EXERCISE AIM
Copy the lines below, beginning with the one that contains "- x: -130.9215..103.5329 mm" and continuing through the final line, exactly as written and with no other lines.

DATA SECTION

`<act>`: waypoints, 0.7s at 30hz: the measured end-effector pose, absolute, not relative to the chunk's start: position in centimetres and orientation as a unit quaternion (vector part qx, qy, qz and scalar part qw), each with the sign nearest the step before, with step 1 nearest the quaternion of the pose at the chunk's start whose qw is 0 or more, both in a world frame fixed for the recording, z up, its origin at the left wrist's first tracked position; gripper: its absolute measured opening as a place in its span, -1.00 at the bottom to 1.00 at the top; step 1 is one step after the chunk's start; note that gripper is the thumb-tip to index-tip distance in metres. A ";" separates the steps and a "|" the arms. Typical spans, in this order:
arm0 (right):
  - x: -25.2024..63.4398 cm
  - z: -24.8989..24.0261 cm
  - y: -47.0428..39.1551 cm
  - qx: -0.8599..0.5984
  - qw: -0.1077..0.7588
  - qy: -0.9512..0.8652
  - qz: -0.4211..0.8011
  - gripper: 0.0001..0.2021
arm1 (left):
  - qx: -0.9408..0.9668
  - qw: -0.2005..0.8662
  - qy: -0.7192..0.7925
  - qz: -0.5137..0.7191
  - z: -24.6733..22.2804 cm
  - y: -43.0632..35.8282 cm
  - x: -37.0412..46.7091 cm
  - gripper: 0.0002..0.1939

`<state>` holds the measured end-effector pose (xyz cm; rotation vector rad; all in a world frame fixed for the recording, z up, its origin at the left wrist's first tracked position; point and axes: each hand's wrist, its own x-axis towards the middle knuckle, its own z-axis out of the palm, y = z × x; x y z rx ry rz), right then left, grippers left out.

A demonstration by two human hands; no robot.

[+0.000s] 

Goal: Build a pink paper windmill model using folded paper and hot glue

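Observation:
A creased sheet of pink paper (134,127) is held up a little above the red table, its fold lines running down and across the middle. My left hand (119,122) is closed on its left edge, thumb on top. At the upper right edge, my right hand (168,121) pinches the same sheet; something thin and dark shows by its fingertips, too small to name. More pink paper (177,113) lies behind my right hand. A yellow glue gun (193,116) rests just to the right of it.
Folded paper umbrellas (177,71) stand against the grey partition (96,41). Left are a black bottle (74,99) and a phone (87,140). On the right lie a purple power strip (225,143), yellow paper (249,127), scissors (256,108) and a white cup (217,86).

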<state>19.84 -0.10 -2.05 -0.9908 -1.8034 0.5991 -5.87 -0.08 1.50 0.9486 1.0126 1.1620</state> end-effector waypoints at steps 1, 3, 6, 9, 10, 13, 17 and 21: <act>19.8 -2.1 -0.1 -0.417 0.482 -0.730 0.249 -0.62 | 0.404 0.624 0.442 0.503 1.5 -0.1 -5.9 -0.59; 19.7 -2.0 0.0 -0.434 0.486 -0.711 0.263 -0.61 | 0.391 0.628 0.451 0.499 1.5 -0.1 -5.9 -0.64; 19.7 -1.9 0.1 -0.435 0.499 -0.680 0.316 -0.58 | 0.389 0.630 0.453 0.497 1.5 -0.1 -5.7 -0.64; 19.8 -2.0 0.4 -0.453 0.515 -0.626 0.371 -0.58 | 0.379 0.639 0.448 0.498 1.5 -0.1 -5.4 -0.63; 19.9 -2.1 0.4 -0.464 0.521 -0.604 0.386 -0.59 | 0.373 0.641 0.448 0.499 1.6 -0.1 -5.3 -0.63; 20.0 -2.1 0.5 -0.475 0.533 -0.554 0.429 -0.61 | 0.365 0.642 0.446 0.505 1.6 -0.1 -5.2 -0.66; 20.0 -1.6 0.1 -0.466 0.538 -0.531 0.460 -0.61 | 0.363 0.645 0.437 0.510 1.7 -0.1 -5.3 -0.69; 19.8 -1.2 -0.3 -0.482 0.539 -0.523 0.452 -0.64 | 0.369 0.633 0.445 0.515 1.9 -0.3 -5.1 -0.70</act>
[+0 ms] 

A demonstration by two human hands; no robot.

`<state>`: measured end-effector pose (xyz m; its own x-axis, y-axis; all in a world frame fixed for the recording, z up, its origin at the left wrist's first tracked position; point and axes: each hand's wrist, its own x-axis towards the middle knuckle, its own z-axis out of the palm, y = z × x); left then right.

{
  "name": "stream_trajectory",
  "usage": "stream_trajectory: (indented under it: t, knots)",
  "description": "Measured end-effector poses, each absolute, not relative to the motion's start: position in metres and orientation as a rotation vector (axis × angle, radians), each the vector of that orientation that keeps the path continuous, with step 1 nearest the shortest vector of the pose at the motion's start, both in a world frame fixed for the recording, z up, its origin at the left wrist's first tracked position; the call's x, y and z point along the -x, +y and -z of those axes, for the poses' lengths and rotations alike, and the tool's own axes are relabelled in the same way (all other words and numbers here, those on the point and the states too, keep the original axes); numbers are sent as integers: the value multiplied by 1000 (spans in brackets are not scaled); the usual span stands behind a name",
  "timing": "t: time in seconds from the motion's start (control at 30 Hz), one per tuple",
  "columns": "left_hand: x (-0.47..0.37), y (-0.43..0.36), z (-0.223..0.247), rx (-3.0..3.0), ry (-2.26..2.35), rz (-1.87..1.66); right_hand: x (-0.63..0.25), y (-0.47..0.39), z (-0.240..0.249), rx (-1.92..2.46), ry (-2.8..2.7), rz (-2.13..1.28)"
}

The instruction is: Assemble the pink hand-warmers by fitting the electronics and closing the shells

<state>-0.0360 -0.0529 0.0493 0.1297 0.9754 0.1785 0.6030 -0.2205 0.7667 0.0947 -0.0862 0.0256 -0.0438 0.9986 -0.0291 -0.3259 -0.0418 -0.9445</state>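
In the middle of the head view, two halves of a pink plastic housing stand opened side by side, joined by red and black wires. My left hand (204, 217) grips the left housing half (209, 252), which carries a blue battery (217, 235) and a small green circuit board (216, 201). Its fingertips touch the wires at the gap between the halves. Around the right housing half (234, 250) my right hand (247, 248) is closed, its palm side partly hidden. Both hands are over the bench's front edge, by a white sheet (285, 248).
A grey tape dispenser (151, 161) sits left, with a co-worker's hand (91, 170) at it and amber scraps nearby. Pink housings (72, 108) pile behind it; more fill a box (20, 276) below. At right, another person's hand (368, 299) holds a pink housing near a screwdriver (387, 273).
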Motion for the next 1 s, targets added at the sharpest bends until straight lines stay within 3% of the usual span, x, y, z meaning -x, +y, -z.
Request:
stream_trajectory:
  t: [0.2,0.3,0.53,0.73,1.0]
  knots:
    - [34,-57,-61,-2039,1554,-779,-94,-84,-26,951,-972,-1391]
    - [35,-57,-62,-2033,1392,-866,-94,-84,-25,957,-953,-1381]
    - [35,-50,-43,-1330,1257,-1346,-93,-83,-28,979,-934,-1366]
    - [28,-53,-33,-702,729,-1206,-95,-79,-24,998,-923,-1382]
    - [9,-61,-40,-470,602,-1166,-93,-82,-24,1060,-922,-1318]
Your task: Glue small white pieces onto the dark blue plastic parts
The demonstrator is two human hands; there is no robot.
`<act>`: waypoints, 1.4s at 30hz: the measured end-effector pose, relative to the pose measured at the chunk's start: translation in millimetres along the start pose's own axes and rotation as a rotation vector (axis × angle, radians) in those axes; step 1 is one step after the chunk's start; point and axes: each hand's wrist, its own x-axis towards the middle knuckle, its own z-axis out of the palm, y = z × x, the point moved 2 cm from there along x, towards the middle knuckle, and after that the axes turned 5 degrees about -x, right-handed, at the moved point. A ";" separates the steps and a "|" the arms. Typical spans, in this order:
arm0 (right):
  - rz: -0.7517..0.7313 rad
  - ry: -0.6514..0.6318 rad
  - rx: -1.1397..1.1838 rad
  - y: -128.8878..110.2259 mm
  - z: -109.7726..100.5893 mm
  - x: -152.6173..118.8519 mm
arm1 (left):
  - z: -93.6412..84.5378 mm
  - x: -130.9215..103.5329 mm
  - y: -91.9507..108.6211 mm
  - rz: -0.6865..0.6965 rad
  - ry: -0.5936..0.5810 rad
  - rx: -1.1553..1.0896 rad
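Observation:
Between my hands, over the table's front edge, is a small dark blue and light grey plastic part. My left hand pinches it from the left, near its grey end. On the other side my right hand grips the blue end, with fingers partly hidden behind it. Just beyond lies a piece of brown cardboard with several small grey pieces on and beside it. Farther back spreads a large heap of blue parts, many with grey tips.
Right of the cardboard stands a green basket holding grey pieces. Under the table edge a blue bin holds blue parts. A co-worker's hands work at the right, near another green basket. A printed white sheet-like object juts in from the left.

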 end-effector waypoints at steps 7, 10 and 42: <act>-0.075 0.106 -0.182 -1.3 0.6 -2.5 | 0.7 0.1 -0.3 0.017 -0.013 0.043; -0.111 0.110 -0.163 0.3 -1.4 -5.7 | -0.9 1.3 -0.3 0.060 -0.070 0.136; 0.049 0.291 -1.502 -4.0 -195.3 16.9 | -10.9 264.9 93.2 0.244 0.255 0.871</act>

RESULT OF THIS EXERCISE
  - x: -130.9215..103.5329 mm
  - y: -91.9507..108.6211 mm
  - rz: -0.6865..0.6965 rad
  - ry: -0.5936..0.5810 rad
  - rx: -1.1553..1.0896 rad
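Observation:
Between my hands, over the table's front edge, is a small dark blue and light grey plastic part. My left hand pinches it from the left, near its grey end. On the other side my right hand grips the blue end, with fingers partly hidden behind it. Just beyond lies a piece of brown cardboard with several small grey pieces on and beside it. Farther back spreads a large heap of blue parts, many with grey tips.
Right of the cardboard stands a green basket holding grey pieces. Under the table edge a blue bin holds blue parts. A co-worker's hands work at the right, near another green basket. A printed white sheet-like object juts in from the left.
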
 end-effector waypoints at steps 7, 10 and 42: <act>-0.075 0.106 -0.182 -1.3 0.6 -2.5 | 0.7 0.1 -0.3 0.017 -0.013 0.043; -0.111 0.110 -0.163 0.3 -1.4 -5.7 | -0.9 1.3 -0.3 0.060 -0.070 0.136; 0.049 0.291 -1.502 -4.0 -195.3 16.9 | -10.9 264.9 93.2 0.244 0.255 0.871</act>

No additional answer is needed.